→ WHAT THIS TASK INVOLVES
Collect each line of the records containing the string "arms".

→ RECORDS FOR THE EXERCISE
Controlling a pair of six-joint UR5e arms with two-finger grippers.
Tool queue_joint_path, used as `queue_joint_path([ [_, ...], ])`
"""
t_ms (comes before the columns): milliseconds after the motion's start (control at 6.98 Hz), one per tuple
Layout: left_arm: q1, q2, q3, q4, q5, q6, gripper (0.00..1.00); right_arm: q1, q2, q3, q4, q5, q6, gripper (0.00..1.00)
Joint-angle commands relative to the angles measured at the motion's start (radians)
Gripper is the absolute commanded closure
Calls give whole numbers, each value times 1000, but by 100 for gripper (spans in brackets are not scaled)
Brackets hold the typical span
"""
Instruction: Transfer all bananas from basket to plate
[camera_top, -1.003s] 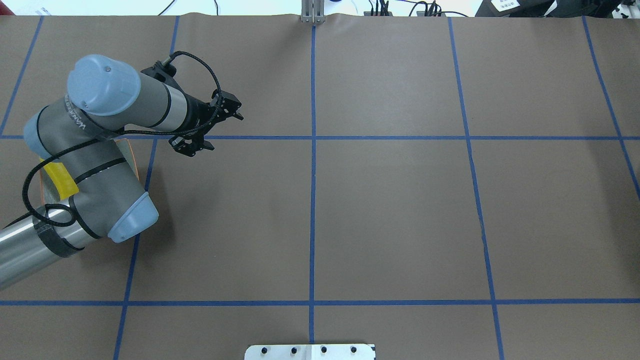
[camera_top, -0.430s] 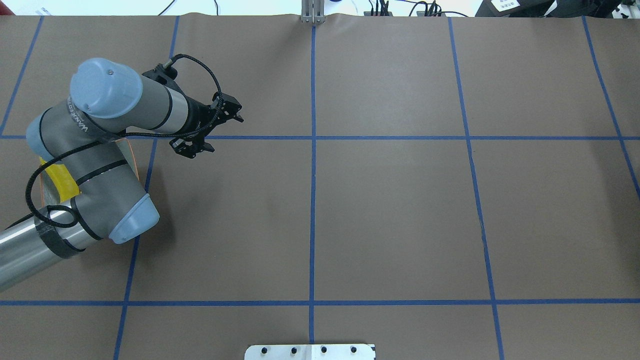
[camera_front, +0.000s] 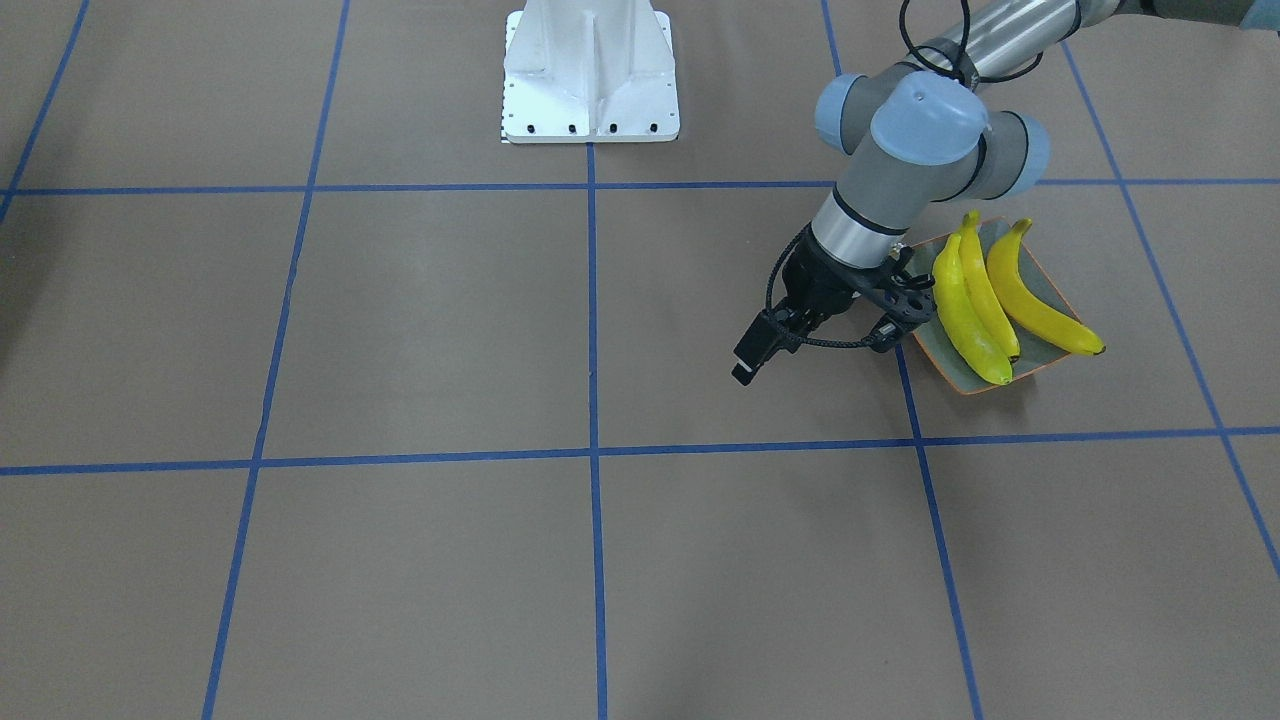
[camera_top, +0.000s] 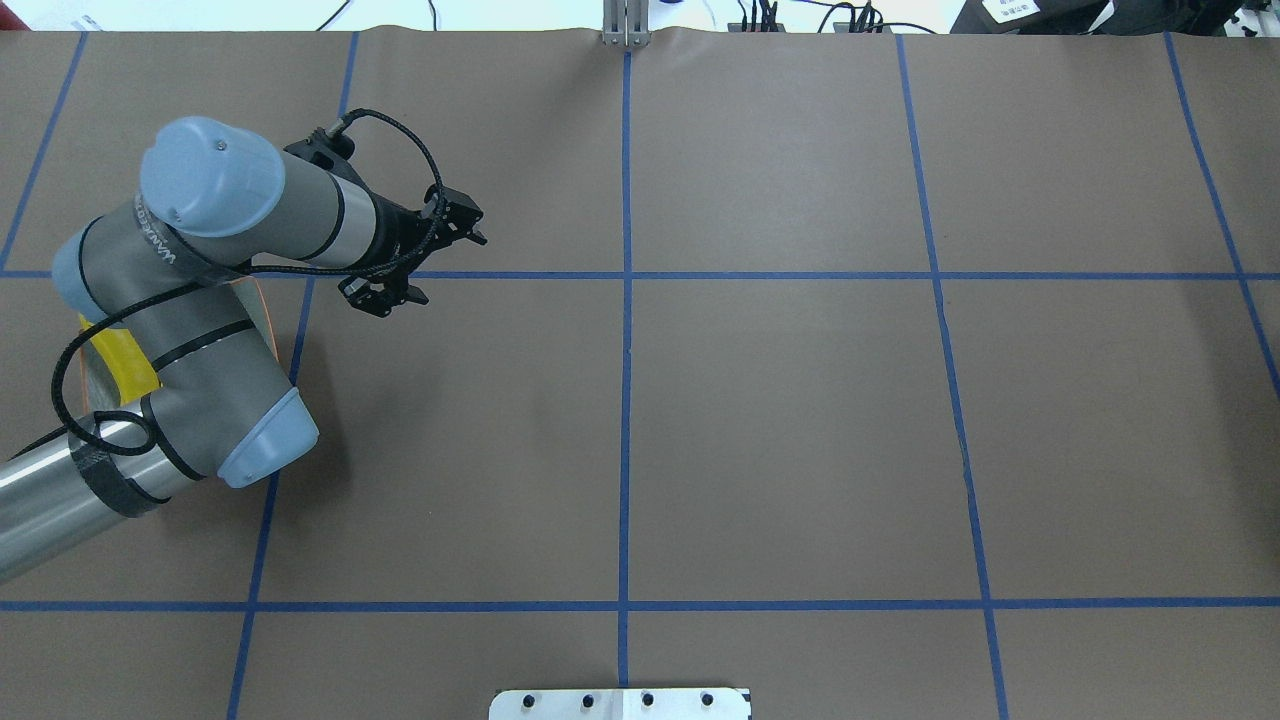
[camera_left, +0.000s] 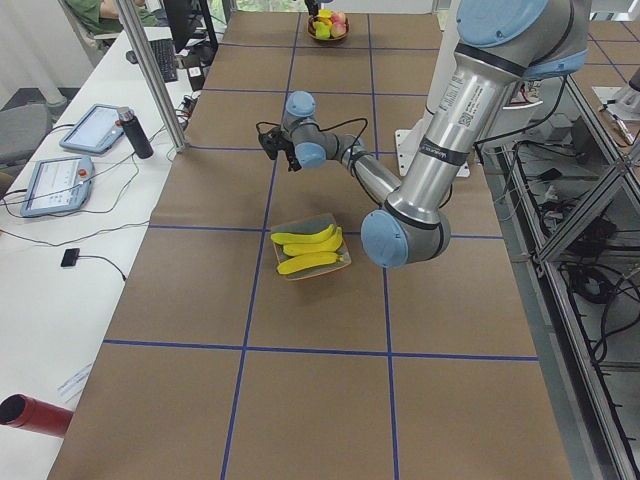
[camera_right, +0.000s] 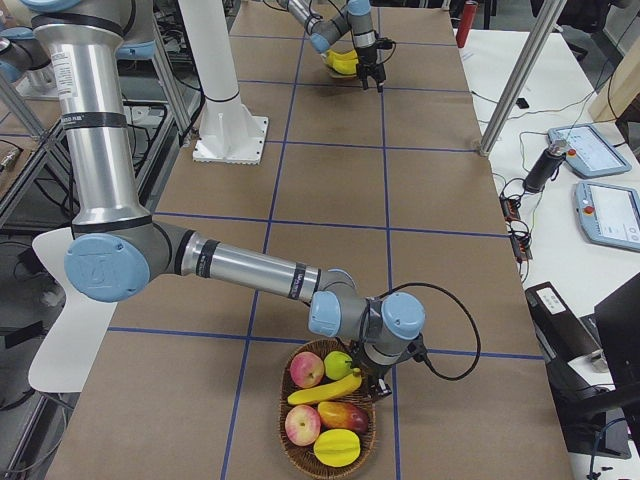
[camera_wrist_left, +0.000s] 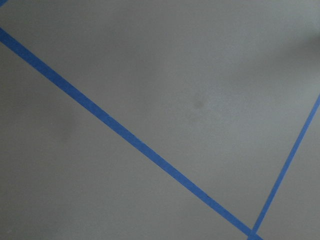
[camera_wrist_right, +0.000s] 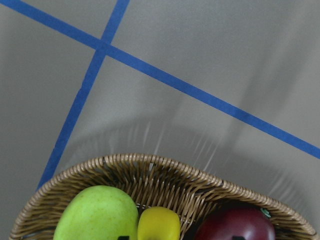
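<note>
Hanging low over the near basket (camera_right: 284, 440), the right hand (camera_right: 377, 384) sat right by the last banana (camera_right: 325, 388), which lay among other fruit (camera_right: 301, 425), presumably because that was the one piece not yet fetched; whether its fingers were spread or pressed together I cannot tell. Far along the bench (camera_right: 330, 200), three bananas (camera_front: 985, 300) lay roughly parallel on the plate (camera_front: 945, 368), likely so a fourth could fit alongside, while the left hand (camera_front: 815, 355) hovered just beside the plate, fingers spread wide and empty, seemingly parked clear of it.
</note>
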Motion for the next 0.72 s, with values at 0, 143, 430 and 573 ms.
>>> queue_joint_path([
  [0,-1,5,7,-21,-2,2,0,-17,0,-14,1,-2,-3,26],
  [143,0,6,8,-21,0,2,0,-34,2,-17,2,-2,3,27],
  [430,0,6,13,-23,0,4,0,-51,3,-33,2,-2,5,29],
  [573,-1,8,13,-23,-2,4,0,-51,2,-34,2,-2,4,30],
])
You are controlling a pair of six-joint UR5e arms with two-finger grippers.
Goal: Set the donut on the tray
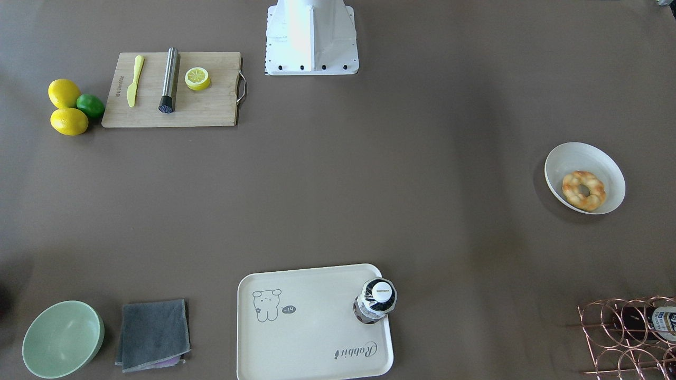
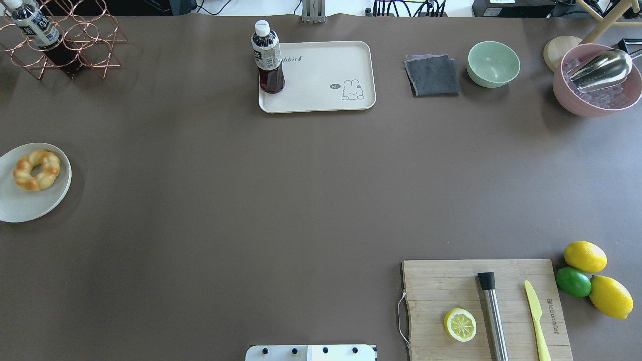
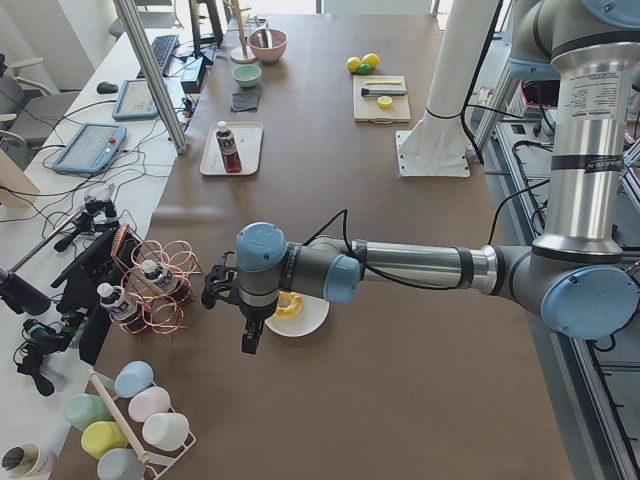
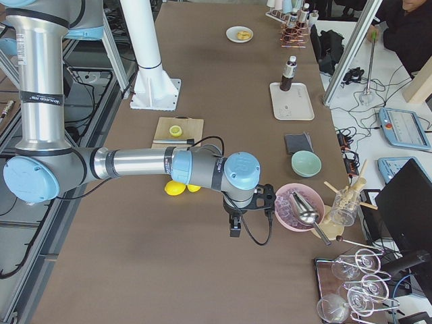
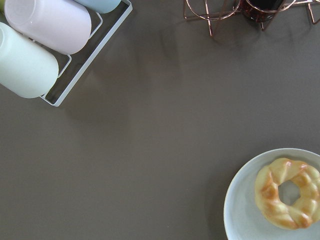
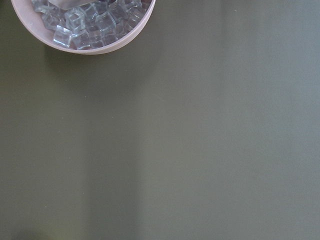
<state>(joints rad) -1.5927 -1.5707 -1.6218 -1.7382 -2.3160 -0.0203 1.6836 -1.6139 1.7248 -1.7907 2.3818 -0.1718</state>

→ WRITTEN ANSWER
Controlling a pair of six-joint UR5e arms with two-finger grippers.
You are controlling a pair of six-joint UR5e arms with two-finger grippers.

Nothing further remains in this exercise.